Marcus Garvey and Garveyism drew on ideological currents that had already germinated in Europe, the United States, and the colonial world.  There is evidence of strong Eurocentric ideological currents within Garveyism. It is this fact that draws our attention to the international cultural context that shaped both International Relations (IR) as area of academic inquiry (see Jahn 2000: xi-xvi) and Garveyism as a political and ideological movement for the mobilization, politicization, and redemption of Africans and people of African descent.  Garvey’s assertion that his was the first fascist movement is indicative of the European roots of his ideological orientation.  Garveyism bears the hallmarks of what Paul Gilroy calls ‘transatlantic modernity.’ 
Garvey viewed capitalism as the proper model of development for Africa and the African Diaspora. He saw capitalism foremost as a modernizing force for the uplift of Africa and the people of African descent around the world.  The problem with this particular conception of progress is that Garvey imposed a raciological conception of history on economic change, thus subordinating the rationalist and scientific process of capitalist expansion and development to teleological (raciological) forces.   Like earlier leading English thinkers who sojourned in the British West Indies (BWI) and/or wrote about the interests and property rights of British capitalists under African enslavement — Bryan
Edwards, Edward Long, and James Anthony Froude (see Froude; see also Benn) — Garvey also drew heavily on teleological arguments to develop his perspective.   The response by J. J. Thomas of Trinidad to the writings of Froude about Africans and their descendants in the New World differed by degree rather than kind from what English and European thinkers asserted.
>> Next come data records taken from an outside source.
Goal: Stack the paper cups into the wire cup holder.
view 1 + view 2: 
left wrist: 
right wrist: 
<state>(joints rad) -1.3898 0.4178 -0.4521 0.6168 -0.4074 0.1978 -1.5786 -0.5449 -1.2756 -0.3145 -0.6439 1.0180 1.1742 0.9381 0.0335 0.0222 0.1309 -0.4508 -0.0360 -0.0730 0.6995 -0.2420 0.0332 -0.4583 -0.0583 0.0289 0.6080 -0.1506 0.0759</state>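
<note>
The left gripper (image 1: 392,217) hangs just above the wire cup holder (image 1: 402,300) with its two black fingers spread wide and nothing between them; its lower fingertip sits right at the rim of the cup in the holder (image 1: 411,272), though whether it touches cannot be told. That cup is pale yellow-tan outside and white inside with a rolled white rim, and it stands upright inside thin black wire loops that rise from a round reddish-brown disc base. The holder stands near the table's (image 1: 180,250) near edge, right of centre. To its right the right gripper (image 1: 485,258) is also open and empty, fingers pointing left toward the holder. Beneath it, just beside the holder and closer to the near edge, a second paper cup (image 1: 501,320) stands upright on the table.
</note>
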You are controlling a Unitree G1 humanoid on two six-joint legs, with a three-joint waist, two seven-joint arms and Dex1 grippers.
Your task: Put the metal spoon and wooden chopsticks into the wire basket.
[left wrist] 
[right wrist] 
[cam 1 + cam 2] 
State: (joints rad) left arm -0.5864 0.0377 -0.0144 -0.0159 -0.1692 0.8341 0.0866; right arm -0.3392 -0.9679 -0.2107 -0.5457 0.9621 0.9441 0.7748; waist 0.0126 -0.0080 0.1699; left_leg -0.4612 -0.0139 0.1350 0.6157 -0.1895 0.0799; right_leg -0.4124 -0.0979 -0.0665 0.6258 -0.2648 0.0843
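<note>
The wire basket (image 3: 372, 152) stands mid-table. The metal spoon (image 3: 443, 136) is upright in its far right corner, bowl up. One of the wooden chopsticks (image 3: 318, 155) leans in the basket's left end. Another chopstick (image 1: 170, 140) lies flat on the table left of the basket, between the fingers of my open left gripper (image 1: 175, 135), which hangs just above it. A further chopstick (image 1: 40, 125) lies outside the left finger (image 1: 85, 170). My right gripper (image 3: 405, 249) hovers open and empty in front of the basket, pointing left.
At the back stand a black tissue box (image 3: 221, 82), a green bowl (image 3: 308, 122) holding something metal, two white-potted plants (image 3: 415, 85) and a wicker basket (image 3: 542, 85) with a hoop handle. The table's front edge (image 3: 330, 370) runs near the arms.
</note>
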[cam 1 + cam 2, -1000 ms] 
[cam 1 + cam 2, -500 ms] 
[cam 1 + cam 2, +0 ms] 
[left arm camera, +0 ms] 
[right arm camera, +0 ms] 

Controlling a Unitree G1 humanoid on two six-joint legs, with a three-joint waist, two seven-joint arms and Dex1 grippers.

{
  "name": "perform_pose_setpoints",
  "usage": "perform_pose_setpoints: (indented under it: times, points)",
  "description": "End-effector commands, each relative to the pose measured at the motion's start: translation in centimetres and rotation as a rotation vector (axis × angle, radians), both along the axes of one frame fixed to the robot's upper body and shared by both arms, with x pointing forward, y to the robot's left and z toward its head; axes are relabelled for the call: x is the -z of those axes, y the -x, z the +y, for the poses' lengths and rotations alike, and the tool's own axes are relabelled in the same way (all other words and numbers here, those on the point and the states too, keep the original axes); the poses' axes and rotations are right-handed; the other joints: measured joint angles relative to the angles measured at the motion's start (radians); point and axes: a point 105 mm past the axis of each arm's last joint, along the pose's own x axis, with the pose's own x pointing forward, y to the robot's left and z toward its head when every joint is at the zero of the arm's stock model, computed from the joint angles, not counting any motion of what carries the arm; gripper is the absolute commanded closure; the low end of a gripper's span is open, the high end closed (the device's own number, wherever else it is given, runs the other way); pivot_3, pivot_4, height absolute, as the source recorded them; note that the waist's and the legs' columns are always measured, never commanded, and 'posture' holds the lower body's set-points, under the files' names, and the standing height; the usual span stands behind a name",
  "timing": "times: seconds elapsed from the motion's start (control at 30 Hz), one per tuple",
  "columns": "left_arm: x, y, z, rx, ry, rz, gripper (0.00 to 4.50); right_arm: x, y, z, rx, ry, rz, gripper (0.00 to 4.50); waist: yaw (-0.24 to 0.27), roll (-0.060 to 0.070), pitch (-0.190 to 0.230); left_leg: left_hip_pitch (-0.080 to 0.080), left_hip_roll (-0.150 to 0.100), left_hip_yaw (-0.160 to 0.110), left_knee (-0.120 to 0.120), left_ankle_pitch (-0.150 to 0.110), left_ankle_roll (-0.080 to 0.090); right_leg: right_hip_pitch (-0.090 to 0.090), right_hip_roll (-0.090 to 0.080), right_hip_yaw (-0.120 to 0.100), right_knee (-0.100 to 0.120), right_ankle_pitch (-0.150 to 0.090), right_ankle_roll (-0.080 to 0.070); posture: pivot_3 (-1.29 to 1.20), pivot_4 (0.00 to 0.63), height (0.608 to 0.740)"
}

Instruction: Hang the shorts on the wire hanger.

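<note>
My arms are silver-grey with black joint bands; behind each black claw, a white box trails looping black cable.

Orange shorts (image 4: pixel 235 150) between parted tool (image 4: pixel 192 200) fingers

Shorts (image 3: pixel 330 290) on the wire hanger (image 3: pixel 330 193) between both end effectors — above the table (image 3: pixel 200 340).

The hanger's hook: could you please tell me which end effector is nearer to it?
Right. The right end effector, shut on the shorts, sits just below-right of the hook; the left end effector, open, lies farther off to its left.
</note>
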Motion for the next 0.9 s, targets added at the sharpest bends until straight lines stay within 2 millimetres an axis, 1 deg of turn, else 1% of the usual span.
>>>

Wilmot Blyden asserted that Africa was plagued by ‘tribal paganism’ and he called on European Christianity and Islam to extirpate it.  Blyden implied that African cultures were static and unchanging and needed external intervention to liberate them from what he saw as their natural backwardness.  Blyden read African history in a linear fashion. He saw Africans as an anachronism and he banished them from the time and space to which they belonged, much the way the Europeans imagined the Amerindians a few centuries before (see Jahn).  In Blyden’s estimation, the cultural practices of Africans had to be destroyed to transform them into modern subjects in order to live under the civil law of capitalism and bourgeois property relations based on the political economy of labor time.
Substantively, Blyden’s ‘tribal paganism’ is a cultural invention for the expansion of a particular civilization.  He contributes to the dualistic conception of the world and presages European modernization theory with its idea of backward non-European cultures juxtaposed against modern and naturally progressive European cultures.  Like certain nineteenth century black American thinkers such as Martin Delaney, Blyden also imagined ‘Africa for Africans’ and Europe for Europeans, a raciological mode of reasoning that appealed to Garvey. Jack Goody argues against such a linear account of historical change by insisting that only through processes of complex interactions has cultural progress been achieved in the world.  There is a fundamental difference between Blyden’s ideas and Jack Goody’s — Goody sees something useful in all cultures while Blyden emphasized negative forces in African cultures.

Garvey’s Assertion of the Fascist Roots of his Ideology
Garvey wanted to rearrange the chairs on the deck of the ship of liberal imperialism rather than to abolish imperialism.  He was not an anti-imperialist and his credentials as black racial nationalist separates him from emancipatory strategies that could liberate blacks from oppression and economic exploitation.  Garvey insisted that those who fought against capitalism were "enemies of human advancement" (see Padmore 83-84), sensing that capitalism was the driving force behind the juggernaut of imperialism and the dominant nation-states in the West which he imagined that he could emulate (see Persaud).  Like the Nazis, Garvey also eschewed socialism and communism and he extolled the virtues of capitalism within a narrow racial communitarian context.  He appealed to the Ku Klux Klan to help him secure black American autonomy in exchange for his support for the Ku Klux Klan to control whites as a pure race to maintain the imputed purity of the white race.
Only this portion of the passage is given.